Date: 2006-05-09 08:16 pm (UTC)
Some people will probably use the book as a starting point for their own questioning of how Christianity became what it is today, and what has been excluded - and in that quest, they will look for what might have actually happened, rather than what they would like to have happened. But the way that I see this material being presented and discussed around me suggests that many, perhaps most, will just take the garbled pap that Brown and all the other members of the new Da Vinci code industry that's grown up around the book and now the movie and not think about questions of fiction, history, truth and imagination.

In the sense that it raises questions, there's nothing wrong with the book itself *as a work of fiction*. What disturbs me deeply, however, is the author's presentation of the book as based on "real history."

Forgive me for ranting about the state of and attitudes toward knowledge today in North America, and perhaps the entire supposedly developed world, but this is a very large pet peeve of mine.

There is such a thing as history. There are real documents, artifacts, etc. Some of these are of course open to a great deal of interpretation, and one source alone does not tell you anything, but there are real sources of information that can be looked at together, given appropriate weight and consideration, and used to develop an understanding of history.

Not all documents deserve the same weight. You cannot, for example, place the same weight on oral traditions or literary works as you can on troop manifest or grain inventories - and compiling all of those boring troop manifests will, eventually, tell you if the war that's celebrated in oral tradition actually took place.

These days, there is much blurring of history, literary tradition, oral tradition, and imagination - which is then turned around and sold as "a true story." And that's what's happened with The Da Vinci Code. It's fiction. Some of it is loosely based on history that has been rewritten to serve the plot, some of it is based on some oral and literary traditions - mostly the variants considered least reliable, by the way - and some of it is based very loosely on some true general principles. Early Chritianity did, in fact, absorb a great deal of pagan influences, from arbitrarily picking the birthday of Jesus to co-incide with the already celebrated birthday of an earlier god with similar characteristics (Mithras) to encouraging the doctrine of the intercession of the saints in a way that resembled the polytheistic worship many rural people were used to (one big skygod, some supernatural companions and a lot of smaller lares and penates). Mariolatry was a definite resurgence of the need to position a divine feminine role somewhere in the pantheon.

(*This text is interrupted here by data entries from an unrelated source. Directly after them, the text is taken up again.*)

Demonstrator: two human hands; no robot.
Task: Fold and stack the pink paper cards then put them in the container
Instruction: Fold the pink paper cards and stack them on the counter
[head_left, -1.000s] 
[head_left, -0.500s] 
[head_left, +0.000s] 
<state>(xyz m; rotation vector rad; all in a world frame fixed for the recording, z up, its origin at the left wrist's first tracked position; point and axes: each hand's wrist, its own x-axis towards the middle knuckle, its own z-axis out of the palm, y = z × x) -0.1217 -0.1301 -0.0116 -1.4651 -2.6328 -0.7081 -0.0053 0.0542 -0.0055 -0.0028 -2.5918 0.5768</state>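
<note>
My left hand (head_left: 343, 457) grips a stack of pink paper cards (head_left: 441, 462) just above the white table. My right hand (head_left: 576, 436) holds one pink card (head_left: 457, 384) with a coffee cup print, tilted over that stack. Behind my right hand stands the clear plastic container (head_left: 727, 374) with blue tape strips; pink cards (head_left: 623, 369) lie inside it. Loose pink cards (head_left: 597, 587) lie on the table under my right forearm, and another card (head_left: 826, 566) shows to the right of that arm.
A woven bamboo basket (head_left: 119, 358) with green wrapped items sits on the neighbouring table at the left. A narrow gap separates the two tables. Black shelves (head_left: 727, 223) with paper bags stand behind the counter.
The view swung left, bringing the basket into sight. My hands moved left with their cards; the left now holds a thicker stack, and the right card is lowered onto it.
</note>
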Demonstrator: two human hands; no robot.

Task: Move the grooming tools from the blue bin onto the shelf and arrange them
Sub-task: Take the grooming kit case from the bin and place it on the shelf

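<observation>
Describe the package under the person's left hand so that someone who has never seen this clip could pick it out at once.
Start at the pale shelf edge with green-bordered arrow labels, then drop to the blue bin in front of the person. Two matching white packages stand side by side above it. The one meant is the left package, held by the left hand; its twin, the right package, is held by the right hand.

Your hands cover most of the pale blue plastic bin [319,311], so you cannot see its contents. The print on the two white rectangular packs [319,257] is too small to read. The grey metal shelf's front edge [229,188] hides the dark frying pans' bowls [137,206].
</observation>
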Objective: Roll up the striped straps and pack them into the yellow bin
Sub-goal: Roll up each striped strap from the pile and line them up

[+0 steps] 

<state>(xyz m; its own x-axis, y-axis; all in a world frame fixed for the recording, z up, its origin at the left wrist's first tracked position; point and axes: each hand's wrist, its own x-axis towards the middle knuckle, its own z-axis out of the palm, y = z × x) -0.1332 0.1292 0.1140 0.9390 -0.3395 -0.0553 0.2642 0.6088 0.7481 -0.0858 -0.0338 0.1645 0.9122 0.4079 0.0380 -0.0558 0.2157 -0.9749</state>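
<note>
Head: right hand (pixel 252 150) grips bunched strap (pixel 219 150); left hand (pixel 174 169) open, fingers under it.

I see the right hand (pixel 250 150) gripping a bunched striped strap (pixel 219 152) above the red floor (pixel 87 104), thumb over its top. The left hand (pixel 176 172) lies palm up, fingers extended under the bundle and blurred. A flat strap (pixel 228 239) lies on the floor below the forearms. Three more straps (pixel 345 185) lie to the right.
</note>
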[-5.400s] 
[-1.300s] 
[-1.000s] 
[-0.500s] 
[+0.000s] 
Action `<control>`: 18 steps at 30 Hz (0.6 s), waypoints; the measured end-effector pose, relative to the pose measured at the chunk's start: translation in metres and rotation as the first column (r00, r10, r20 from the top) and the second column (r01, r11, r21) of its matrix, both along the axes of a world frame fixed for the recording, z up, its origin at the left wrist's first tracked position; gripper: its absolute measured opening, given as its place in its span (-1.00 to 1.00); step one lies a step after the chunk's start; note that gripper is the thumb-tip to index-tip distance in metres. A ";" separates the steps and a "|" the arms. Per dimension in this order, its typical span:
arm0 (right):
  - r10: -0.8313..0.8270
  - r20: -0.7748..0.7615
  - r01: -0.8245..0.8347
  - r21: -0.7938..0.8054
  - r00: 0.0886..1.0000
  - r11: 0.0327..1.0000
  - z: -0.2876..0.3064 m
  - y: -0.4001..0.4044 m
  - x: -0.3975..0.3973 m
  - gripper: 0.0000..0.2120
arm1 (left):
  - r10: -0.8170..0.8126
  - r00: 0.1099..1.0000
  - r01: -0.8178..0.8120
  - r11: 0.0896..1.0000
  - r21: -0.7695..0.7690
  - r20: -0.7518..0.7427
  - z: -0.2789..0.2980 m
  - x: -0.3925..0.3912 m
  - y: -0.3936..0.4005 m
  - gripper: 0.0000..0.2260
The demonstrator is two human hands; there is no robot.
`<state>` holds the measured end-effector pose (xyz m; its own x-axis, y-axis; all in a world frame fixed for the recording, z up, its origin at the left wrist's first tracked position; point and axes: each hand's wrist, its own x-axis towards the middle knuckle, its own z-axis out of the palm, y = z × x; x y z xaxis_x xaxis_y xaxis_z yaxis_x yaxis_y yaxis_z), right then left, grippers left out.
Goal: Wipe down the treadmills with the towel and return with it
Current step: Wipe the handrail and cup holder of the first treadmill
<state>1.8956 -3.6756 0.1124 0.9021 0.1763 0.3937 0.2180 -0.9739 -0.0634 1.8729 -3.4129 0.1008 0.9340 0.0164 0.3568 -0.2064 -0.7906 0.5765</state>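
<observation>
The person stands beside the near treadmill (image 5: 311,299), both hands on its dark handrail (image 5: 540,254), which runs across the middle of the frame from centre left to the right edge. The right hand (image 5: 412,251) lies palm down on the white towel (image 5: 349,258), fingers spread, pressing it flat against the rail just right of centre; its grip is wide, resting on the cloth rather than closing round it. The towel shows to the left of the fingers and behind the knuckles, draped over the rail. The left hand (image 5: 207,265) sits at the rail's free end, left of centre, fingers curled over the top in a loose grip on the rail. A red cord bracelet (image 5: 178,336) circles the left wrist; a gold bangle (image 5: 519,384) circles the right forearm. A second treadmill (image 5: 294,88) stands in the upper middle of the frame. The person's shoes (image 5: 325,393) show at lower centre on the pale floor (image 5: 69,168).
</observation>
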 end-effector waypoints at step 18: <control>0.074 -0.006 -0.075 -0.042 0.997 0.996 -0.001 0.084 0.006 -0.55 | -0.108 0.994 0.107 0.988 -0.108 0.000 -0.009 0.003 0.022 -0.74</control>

And so on.

But while parts of what Brown wrote are based, to some degree, on things that did happen, or are similar to things that did happen, the book is being presented as if the "secret" and all of the "evidence" of its existence is fact, and the fiction part is just the narrative of how a couple modern people discover all of this.

I've been watching all of the psuedo-documentaries that have been flooding the airwaves in advance of the opening of the film, and most of them as such bad history that I sit there weeping in rage at the total distortion of what has been hard-wrung from the obscurity of the past by dedicated people who sought to find the truest possible account of how things were and how they came to be.

It is true that sometimes a work of fiction can give us a deeper truth - at a symbolic and psychological level - than any record of fact. But in the name of anything that might be holy, let us please be able to know the difference.